* [About this task]:
What you return must be an exact copy of the lines in the listing below between the line holding "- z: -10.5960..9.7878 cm" and the line holding "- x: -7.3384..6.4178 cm", inclusive, and nothing more.

* [The data]:

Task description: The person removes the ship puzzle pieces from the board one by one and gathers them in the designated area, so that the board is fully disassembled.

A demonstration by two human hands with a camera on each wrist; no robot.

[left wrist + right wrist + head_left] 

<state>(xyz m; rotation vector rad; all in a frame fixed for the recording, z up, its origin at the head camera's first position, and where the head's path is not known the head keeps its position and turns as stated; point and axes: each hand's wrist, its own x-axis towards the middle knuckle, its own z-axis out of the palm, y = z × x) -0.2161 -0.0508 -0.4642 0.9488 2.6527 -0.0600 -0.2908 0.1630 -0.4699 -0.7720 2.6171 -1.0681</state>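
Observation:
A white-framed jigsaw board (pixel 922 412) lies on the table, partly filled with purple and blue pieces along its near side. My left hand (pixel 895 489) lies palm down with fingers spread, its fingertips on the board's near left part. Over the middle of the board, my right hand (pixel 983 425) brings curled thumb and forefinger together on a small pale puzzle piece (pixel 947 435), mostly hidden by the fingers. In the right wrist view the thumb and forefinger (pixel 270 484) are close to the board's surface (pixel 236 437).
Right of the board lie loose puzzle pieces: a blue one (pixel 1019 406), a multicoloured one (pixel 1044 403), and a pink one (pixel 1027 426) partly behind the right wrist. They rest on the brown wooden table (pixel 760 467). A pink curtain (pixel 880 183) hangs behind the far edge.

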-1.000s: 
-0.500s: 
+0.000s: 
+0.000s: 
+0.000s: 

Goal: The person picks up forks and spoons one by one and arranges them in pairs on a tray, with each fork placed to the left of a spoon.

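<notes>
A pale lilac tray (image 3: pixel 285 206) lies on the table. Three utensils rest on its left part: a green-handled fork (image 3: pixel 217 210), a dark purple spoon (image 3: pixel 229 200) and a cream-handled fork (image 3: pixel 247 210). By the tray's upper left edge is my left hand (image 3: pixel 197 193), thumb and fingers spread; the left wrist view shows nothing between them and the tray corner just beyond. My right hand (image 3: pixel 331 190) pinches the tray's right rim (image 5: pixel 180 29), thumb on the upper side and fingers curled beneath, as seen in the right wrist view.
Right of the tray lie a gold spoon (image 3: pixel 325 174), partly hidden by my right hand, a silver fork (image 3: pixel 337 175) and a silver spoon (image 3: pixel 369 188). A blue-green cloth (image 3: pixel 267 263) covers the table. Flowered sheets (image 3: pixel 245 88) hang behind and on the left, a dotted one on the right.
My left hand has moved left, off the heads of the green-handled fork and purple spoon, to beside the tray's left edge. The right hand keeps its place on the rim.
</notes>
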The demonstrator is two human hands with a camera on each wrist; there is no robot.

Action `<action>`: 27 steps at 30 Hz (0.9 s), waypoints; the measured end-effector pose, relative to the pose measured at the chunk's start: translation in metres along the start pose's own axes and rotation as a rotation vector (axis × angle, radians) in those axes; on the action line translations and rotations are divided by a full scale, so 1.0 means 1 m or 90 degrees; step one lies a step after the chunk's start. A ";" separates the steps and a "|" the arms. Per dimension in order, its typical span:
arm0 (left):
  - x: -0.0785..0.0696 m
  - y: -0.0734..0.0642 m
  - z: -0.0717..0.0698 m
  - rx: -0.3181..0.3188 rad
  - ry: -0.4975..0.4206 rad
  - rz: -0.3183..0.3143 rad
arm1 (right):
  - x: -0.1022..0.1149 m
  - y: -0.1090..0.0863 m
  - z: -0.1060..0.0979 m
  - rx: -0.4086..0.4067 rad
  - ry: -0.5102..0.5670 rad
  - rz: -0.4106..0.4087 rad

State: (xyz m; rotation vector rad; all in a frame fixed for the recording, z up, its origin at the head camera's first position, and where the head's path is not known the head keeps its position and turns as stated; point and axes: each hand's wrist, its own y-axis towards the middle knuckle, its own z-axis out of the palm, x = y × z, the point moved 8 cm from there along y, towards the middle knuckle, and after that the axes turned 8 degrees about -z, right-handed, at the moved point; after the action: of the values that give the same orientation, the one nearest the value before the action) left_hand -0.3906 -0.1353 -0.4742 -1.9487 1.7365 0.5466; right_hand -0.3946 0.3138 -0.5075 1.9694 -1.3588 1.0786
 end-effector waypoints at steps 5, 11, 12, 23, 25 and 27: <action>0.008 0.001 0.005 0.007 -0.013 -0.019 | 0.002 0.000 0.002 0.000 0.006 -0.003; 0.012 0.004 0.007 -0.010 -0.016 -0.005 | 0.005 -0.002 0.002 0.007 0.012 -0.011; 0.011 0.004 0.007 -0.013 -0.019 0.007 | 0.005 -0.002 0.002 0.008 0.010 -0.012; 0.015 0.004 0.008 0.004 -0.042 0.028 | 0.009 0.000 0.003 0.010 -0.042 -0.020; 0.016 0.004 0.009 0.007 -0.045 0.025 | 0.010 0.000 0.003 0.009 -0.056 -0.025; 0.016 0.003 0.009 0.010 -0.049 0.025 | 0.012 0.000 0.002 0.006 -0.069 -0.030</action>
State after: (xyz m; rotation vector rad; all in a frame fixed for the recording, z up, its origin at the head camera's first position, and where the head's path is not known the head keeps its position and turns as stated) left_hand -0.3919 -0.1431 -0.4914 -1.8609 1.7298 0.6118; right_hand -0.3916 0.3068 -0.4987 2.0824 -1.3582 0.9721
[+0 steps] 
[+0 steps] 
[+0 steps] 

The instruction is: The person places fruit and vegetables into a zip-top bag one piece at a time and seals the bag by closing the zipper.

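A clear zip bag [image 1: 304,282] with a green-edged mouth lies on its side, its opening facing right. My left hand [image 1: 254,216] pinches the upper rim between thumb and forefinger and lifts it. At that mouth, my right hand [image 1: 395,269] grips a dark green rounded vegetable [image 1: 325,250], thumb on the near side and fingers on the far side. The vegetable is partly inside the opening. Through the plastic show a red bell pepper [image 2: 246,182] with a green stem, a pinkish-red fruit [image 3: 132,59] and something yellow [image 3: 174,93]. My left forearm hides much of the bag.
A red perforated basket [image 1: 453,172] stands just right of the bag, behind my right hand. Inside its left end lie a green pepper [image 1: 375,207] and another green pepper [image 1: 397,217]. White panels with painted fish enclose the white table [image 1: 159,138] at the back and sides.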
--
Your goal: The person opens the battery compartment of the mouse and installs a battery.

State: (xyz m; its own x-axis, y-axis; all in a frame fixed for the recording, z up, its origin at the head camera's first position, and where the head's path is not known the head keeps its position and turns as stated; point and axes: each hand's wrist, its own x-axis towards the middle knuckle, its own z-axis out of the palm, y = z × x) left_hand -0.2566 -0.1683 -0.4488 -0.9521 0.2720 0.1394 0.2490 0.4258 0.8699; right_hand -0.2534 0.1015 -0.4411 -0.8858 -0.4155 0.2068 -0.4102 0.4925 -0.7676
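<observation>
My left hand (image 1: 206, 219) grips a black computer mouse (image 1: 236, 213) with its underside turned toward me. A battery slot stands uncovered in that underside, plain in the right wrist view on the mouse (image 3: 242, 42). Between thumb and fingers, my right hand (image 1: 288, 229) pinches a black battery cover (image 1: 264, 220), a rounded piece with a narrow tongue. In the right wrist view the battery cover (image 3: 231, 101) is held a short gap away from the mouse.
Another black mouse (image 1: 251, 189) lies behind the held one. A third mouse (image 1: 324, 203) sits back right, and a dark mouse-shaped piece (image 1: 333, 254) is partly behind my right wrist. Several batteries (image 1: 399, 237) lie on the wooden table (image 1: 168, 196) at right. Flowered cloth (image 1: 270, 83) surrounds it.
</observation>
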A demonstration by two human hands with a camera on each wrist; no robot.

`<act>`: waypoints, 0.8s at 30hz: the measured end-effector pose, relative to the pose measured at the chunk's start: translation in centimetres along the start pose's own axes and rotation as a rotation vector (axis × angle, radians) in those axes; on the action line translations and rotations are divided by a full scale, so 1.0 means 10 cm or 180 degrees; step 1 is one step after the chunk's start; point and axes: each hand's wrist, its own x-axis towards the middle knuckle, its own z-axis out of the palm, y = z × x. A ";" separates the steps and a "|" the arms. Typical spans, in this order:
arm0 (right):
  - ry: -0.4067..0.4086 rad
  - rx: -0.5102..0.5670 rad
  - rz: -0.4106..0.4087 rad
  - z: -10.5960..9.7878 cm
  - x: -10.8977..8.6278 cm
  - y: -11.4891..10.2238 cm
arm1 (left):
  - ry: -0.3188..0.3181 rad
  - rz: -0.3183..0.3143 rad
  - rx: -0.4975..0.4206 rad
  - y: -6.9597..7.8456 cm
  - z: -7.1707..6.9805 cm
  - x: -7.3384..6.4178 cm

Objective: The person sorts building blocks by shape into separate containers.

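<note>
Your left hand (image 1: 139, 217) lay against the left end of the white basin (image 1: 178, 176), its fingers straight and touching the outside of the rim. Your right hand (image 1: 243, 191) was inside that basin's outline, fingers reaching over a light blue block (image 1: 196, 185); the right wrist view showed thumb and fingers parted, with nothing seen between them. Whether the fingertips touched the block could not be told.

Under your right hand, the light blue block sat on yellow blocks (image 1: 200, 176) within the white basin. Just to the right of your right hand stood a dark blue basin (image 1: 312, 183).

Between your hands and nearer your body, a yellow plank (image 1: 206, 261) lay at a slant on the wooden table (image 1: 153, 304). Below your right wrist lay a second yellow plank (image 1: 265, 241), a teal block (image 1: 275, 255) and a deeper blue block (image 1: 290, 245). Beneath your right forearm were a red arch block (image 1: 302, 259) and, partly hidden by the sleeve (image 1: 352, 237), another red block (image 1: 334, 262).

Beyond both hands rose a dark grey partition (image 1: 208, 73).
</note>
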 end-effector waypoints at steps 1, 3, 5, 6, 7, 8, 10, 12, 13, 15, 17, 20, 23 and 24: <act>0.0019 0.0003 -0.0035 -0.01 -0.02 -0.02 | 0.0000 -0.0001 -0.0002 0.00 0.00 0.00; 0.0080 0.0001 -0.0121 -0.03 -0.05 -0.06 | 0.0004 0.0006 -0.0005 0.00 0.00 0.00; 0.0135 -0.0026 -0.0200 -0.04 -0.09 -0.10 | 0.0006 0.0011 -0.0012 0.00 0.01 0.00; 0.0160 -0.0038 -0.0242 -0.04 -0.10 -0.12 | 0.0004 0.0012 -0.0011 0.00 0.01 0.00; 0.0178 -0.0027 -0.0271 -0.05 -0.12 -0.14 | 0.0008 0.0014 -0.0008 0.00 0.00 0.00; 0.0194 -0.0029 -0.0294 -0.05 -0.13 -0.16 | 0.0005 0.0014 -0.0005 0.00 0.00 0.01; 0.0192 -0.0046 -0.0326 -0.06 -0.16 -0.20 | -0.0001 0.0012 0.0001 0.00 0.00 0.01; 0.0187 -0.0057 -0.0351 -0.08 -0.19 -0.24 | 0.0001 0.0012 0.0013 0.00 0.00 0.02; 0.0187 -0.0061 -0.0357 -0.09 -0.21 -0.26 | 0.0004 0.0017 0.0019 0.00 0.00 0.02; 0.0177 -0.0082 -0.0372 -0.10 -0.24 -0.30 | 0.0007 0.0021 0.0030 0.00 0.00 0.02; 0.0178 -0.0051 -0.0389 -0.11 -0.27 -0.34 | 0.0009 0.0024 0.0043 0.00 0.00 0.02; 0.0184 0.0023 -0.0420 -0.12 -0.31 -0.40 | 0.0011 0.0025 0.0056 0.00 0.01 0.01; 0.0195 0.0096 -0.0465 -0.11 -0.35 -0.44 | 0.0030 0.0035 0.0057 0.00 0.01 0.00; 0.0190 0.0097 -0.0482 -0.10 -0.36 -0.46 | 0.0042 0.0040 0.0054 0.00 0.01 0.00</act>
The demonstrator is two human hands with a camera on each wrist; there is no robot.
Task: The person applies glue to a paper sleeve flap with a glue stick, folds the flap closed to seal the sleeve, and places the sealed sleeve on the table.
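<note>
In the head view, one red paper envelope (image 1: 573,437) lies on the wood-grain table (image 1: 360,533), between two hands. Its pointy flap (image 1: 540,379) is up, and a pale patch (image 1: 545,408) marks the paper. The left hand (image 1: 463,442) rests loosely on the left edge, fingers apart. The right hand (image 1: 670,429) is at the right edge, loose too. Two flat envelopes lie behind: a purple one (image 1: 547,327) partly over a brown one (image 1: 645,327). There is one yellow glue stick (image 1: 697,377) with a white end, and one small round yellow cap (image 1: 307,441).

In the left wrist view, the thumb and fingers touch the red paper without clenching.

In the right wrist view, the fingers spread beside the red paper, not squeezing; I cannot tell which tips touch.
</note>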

* [Response area]:
  - z: -10.5960..9.7878 cm
  - x: -10.8977..8.6278 cm
  - y: -11.4891..10.2238 cm
arm1 (left):
  - ry: -0.3188..0.3181 rad
  - rz: -0.3183..0.3143 rad
  - rx: -0.4975..0.4206 rad
  - y: -6.9597..7.8456 cm
  - z: -7.1707..6.9805 cm
  - x: -7.3384..6.4178 cm

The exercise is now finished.